Task directions: The listing is to be transcribed in full, with its images left out.

....................

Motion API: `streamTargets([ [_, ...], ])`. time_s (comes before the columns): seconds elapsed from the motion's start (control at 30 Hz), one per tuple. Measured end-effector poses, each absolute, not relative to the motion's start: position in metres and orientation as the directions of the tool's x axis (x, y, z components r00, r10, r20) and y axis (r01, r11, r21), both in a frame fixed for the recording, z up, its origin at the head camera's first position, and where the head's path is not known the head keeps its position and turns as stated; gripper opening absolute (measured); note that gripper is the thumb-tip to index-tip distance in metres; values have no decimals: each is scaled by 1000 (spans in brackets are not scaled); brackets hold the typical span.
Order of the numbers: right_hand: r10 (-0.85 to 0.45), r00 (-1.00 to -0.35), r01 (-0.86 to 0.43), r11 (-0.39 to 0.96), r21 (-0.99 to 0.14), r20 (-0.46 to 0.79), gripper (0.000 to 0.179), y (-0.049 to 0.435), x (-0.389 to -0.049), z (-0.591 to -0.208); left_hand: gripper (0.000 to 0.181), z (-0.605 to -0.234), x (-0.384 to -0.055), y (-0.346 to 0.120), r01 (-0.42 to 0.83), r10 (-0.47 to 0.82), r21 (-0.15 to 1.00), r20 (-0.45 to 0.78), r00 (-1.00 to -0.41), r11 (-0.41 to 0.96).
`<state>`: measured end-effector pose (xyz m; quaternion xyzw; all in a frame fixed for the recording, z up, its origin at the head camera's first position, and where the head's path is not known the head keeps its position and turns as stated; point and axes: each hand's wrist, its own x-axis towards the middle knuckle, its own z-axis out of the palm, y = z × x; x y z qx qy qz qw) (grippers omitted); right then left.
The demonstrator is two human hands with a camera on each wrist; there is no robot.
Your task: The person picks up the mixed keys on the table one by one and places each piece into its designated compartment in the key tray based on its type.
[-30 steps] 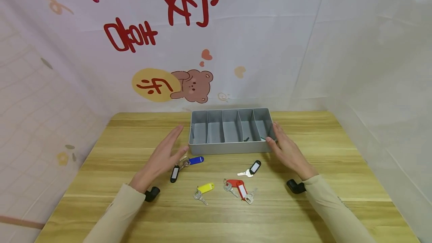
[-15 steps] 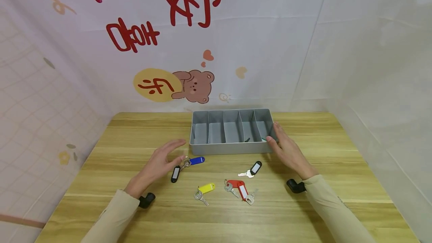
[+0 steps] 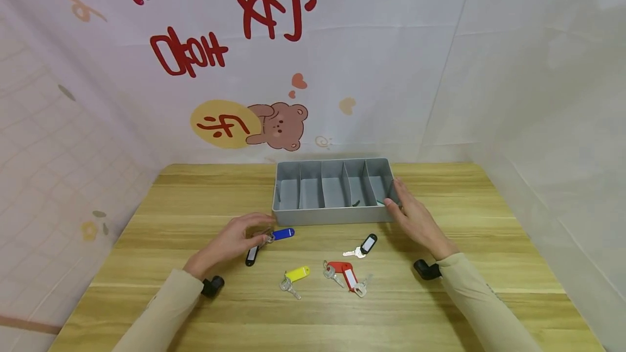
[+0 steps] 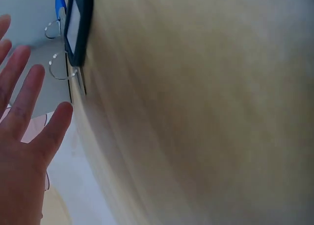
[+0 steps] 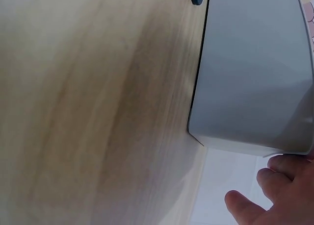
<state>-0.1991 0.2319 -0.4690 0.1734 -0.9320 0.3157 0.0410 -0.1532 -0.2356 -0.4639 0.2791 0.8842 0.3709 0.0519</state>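
My left hand is low over keys with a blue key tag and a black key tag at the box's front left. In the left wrist view its fingers are spread, apart from the key ring and black tag. My right hand holds the right end wall of the grey compartment box, its thumb over the rim and fingers outside. A small dark piece lies in the fourth compartment; a greenish edge shows in the last, partly hidden by the thumb.
Nearer on the wooden table lie a key with a yellow tag, keys with two red tags and a key with another black tag. A printed white cloth stands behind the box.
My left hand has come down from beside the box's left end to the blue- and black-tagged keys, its fingers bending more. My right hand and the box have stayed in place.
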Motion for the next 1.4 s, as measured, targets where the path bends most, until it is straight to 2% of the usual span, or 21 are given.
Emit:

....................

Answer section:
Motion API: `streamTargets([ [_, ...], ])`. time_s (comes before the columns): seconds elapsed from the motion's start (control at 30 Hz), one per tuple. Measured end-effector poses, each absolute, not relative to the motion's start: position in metres and orientation as the directions of the tool's x axis (x, y, z components r00, r10, r20) and y axis (r01, r11, r21), both in a frame fixed for the recording, z up, its origin at the head camera's first position, and where the head's path is not known the head keeps its position and turns as stated; gripper opening absolute (measured); note that gripper is the thumb-tip to index-tip distance in metres; values have no decimals: each is scaled by 1000 (spans in brackets are not scaled); brackets hold the typical span.
Order of the numbers: right_hand: r10 (-0.85 to 0.45), r00 (-1.00 to -0.35), r01 (-0.86 to 0.43), r11 (-0.39 to 0.96), r21 (-0.99 to 0.14), r20 (-0.46 to 0.79), gripper (0.000 to 0.179), y (-0.049 to 0.435), x (-0.389 to -0.049), z (-0.591 to -0.208); left_hand: gripper (0.000 to 0.181), z (-0.605 to -0.234), x (-0.384 to -0.055), y (-0.346 to 0.120), r01 (-0.42 to 0.83), r10 (-0.47 to 0.82), r21 (-0.15 to 1.00), r20 (-0.45 to 0.78), r00 (-1.00 to -0.41), r11 (-0.41 to 0.96).
`<state>`: measured end-effector pose (xyz m; quaternion xyzw; all in a frame fixed for the recording, z up, its origin at the head camera's first position, and where the head's path is not known the head keeps its position and turns as stated; point and axes: each hand's wrist, its own x-axis towards the middle knuckle, its own z-axis out of the palm, y = z × x; x y z qx qy qz qw) (grippers omitted); right then left.
The demonstrator is two human hands with a camera on each wrist; there is no robot.
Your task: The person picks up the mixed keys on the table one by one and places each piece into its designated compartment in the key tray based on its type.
[-30 steps] 
[-15 steps] 
[+0 steps] 
[+0 steps] 
[+0 steps] 
<state>-0.1991 0.2319 -0.4690 0.1734 -0.9320 0.3157 0.0410 -0.1532 -0.2356 -0.4639 0.2791 0.8842 0.3709 0.0519</state>
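My left hand is low over keys with a blue key tag and a black key tag at the box's front left. In the left wrist view its fingers are spread, apart from the key ring and black tag. My right hand holds the right end wall of the grey compartment box, its thumb over the rim and fingers outside. A small dark piece lies in the fourth compartment; a greenish edge shows in the last, partly hidden by the thumb.
Nearer on the wooden table lie a key with a yellow tag, keys with two red tags and a key with another black tag. A printed white cloth stands behind the box.
My left hand has come down from beside the box's left end to the blue- and black-tagged keys, its fingers bending more. My right hand and the box have stayed in place.
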Motion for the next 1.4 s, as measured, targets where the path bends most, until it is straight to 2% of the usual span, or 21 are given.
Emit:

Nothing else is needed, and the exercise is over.